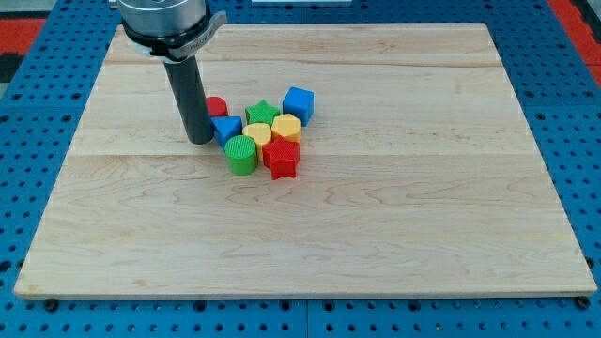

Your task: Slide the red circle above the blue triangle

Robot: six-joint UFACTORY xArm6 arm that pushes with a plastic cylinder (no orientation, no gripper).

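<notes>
The red circle [217, 106] lies just above the blue triangle [226, 129], partly hidden behind my rod. My tip [199, 139] rests on the board just left of the blue triangle and below-left of the red circle, close to both.
A cluster sits to the right of the triangle: green star [262, 114], blue cube [299, 103], yellow hexagon [286, 127], yellow block [257, 133], green cylinder [241, 154], red star [281, 158]. The wooden board [376, 235] lies on a blue pegboard.
</notes>
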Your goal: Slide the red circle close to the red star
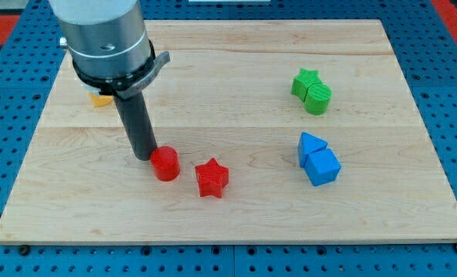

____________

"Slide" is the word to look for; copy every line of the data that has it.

*THE COMPLETED TASK*:
Your task: Slide the red circle above the blue triangle
Your goal: Slide the red circle close to the red star

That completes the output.